# Task directions
Go to the line that includes "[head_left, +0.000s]" and retype it, then every line after it to the end of the data, adding nothing.
#####
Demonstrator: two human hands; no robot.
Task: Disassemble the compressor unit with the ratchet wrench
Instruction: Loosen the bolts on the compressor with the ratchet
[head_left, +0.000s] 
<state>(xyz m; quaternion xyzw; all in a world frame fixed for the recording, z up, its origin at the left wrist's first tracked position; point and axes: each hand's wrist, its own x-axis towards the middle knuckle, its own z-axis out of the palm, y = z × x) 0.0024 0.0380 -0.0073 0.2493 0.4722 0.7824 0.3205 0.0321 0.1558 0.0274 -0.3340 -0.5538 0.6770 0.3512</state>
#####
# Response
[head_left, +0.000s] 
<state>(xyz m; quaternion xyzw; all in a world frame fixed for the recording, z up, its origin at the left wrist's first tracked position; point and axes: each hand's wrist, its own x-axis towards the middle knuckle, its own z-axis out of the palm, y = z × x) 0.0024 0.0380 -0.0073 0.2493 0.4722 0.7824 0.3205 0.0321 0.1558 0.0274 -0.3340 -0.5538 0.6770 0.3512</state>

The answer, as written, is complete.